Nella prima parte di questo saggio Pellitteri affronta il rapporto
esistente in Giappone tra fumetti e pornografia. Nella seconda parte
focalizza la sua attenzione su tre tematiche che stanno attecchendo
anche in occidente: vari tipi di feticismo; una forma peculiare di
pedofilia; apparati tecnologici per la masturbazione, con particolare
attenzione alle bambole sessuali o cyborg ginoidi.
Dopo
un breve elenco dei generi e sottogeneri dei manga erotici e
pornografici l'autore fa una valutazione molto interessante sui
cinque sensi stimolati dai fumetti. Nei manga classici i due sensi
più stimolati sono la vista e l'udito, mentre gli altri tre non sono
mai risvegliati. Nei manga erotici e pornografici, invece, sono
l'olfatto, il gusto, e il tatto ad essere maggiormente stimolati.
Nel
quinto capitolo (“Sull'immaginario negli anime”) si evidenzia
quale immaginario gli anime hanno creato dal loro arrivo in Italia,
da Goldrake ad oggi. Si cerca di spiegare che cosa un fruitore dei
primi cartoni animati giapponesi considera ormai prettamente “anime”

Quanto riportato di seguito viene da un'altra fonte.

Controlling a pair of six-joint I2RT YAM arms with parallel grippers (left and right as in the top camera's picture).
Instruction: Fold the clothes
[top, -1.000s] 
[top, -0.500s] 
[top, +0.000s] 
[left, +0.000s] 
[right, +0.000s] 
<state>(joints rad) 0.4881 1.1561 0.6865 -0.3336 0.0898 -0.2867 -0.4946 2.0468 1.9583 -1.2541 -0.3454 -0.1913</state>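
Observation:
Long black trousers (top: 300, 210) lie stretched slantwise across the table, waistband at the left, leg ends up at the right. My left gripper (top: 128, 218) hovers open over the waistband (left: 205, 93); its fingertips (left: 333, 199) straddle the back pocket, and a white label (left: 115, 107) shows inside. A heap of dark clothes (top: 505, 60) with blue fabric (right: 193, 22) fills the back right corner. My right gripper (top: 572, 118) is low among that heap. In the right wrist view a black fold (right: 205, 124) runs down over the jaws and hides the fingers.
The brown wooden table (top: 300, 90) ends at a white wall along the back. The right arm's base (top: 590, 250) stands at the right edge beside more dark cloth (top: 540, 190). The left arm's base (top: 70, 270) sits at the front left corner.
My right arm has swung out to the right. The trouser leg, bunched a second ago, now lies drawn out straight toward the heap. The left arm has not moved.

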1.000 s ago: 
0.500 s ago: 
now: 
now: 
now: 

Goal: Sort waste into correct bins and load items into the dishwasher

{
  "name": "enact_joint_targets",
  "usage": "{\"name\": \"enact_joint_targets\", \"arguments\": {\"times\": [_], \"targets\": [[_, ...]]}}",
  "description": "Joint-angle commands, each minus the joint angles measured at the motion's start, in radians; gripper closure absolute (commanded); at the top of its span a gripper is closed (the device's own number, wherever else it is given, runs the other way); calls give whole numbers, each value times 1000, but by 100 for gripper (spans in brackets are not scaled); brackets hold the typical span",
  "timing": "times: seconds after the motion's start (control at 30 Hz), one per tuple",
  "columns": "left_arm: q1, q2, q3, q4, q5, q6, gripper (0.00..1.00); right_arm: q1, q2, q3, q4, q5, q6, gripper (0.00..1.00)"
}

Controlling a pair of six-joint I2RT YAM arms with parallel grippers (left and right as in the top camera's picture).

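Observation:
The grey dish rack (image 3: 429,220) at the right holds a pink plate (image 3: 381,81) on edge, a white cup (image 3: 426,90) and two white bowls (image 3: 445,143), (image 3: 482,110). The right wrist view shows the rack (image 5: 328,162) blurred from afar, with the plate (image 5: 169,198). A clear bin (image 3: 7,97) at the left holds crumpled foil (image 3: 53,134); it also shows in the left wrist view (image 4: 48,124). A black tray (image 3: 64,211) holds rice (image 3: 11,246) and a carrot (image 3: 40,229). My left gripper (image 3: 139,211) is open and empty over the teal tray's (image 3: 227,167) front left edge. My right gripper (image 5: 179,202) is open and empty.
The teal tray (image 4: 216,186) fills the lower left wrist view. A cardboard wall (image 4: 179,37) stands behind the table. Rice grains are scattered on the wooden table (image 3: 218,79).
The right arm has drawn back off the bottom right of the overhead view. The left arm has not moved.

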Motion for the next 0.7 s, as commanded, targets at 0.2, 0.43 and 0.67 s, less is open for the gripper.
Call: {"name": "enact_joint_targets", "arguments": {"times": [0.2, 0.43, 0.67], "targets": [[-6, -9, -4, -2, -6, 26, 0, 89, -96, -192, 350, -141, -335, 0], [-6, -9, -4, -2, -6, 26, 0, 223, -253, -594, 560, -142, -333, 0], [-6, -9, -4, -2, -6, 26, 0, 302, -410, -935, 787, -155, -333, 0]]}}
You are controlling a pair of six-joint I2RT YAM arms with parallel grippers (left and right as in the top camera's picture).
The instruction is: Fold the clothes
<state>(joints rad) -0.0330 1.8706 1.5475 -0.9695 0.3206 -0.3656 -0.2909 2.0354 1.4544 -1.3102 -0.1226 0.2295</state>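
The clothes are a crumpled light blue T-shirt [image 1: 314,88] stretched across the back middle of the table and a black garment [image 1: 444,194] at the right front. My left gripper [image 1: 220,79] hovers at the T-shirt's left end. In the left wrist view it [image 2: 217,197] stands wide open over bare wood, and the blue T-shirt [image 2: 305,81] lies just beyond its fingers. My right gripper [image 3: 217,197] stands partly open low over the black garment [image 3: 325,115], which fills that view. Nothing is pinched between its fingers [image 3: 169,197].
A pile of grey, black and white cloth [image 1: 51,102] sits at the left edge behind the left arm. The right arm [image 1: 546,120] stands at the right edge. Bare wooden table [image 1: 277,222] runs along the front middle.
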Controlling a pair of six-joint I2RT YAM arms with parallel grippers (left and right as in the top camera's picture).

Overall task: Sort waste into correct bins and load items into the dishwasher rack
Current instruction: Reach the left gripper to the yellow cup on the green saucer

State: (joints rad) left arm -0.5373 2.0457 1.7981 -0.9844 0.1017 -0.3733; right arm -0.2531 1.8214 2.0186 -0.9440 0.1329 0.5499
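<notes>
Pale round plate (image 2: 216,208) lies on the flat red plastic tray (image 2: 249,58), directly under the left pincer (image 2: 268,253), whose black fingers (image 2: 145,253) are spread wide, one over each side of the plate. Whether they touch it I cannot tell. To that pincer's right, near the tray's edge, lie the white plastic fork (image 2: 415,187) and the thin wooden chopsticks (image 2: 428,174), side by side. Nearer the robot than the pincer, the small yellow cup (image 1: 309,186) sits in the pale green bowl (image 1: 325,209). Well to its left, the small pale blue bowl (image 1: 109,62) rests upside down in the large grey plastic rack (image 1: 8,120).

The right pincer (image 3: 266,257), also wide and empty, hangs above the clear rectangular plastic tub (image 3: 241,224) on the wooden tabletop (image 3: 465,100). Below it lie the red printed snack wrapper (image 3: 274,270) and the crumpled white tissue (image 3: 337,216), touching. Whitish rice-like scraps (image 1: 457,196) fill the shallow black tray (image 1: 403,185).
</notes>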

e “giapponese”, e di come quegli stessi primi piccoli spettatori
abbiano modificato la loro percezione di alcune tematiche rispetto ai
propri genitori. Come esempio dei concetti esposti da Ghilardi si può
utilizzare il famoso simbolo che compariva in basso a destra sullo
schermo tv alla fine della puntata di un anime. Quel simbolo si
chiama “tsuzuku”, ed è formato da tre caratteri dell'alfabeto
hiragana. Nessuno conosceva il giapponese, ma tutti sapevamo che
significava “continua...”. Il nostro immaginario di bambini si
arricchì con un termine visivo nuovo, che oggi riporta alla memoria
sigle ed altro, anche se il significato di quel simbolo fu compresa
solo in età adulta.
A
questo punto l'autore sposta l'attenzione sull'immaginario creato dai
Pokemon, che è differente da quello dei primi anime robotici, e che
trasmise ai nuovi fan dei concetti nuovi che precedentemente non
avevano valore. Nei Pokemon gli eroi della serie non combattono per
la libertà contro degli invasori alieni, non sono eroi come Actarus,
devono semplicemente accumulare esperienza in combattimento, al fine
di migliorare il proprio Pokemon.
Nel
sesto capitolo (“Mutazioni estetiche, trasformazioni etiche”) si
osserva come alcuni oggetti nati dall'animazione giapponese, come i
robot, sono diventati l'emblema dell'iconografia nipponica. Sono
analizzati gli anime robotici anni 70/80, Evangelion e Gunslinger
Girl, in particolare il sentimento di “mo no aware” insito nelle
2 serie più recenti. Riguardo ai cyborg è evidenziato come, grazie
a manga ed anime, la loro percezione sia stata modificata, e per
valutare questo sono stati presi in esame titoli come Galaxy Express
999, Kyashan e Ghost in the shell. I nuovi scenari sul cambiamento
dell'estetica sono analizzati grazie a tre serie recenti sui samurai:
Afrosamurai; Samuari 7; Samuari Champloo. Dove l'ambiente storico da
cui dovrebbero provenire i personaggi è contaminato da numerosi
fattori, modificandone così l'estetica originale.
Il
settimo capitolo si pone la domanda di come “Ghost in the shell”
sia un film cybergpunk, e del perché ne abbia ridefinito i nuovi
confini. Quest'ultimo capitolo l'ho trovato abbastanza ostico, i
concetti espressi sono parecchio contorti, forse anche perché io non
ne ho molta famigliarità.
L'ottavo
ed ultimo capitolo s'intitola “La verità dell'illusione, il
cinema di Satoshi Kon”, ed è lo stesso breve saggio, sempre di
Ghilardi, comparso in un altro libro del 2009 (“Satoshi Kon, il
cinema attraverso lo specchio”). Lo stesso Ghilardi avverte i
lettori di questo fatto nelle note iniziali al saggio, specificando
che comunque c'è qualche nuova integrazione rispetto a
quell'edizione, che io non ho trovato. In questa riproposizione non
c'è nessun accenno alla morte prematura di Satoshi Kon avvenuta a
fine agosto, probabilmente questo saggio era già in stampa.